TASK DETAILS: Print all of the data exactly, but drop the pictures.

[[ DATASET SECTION open ]]

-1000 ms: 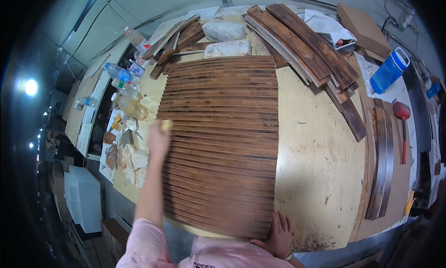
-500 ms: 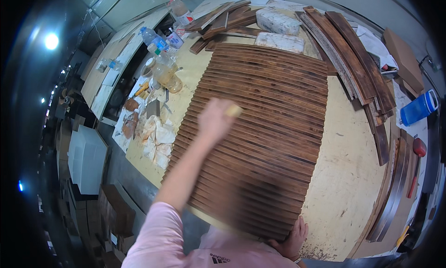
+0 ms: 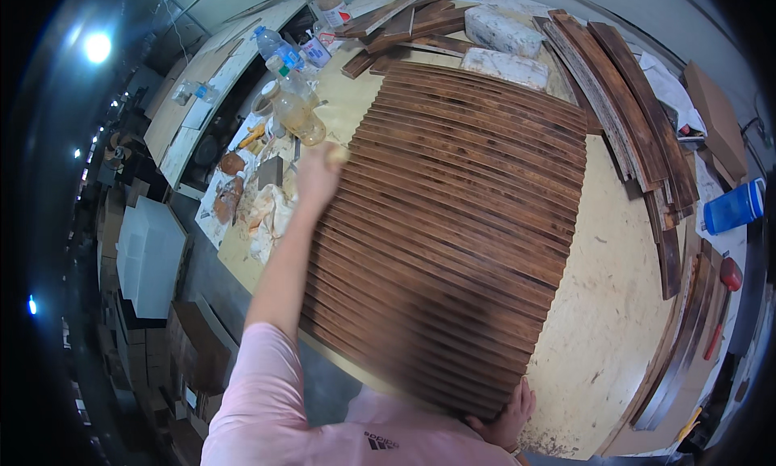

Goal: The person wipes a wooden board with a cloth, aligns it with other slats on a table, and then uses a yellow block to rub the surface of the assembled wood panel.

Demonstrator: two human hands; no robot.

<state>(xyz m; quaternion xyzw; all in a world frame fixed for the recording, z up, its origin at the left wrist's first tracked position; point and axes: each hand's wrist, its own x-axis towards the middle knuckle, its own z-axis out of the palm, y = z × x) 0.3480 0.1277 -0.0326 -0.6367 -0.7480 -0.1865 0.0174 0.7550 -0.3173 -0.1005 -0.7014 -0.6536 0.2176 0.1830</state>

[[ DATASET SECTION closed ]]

OUTPUT OF THE EXERCISE:
-1000 ms: 
-500 ms: 
+0 ms: 

Goal: The person wipes a wooden board with a cloth, aligns it with other slats on a table, and then uses a yellow block to rub the surface of the assembled wood panel.

Demonstrator: two human hands; no robot.

<state>(xyz m; quaternion xyzw; all in a world frame fixed for the recording, z up, its origin at the left wrist's first tracked position; point and axes: each hand's wrist, its own x-axis towards the middle knuckle, its own z-axis out of the palm, y = z × x) 0.3480 0.1277 -0.0326 -0.6367 -0.7480 -0.1865 0.0174 0.7550 -0.3173 -0.1005 -0.7014 -0.6536 0.2176 0.1830</state>

What the exercise required has been answered in full.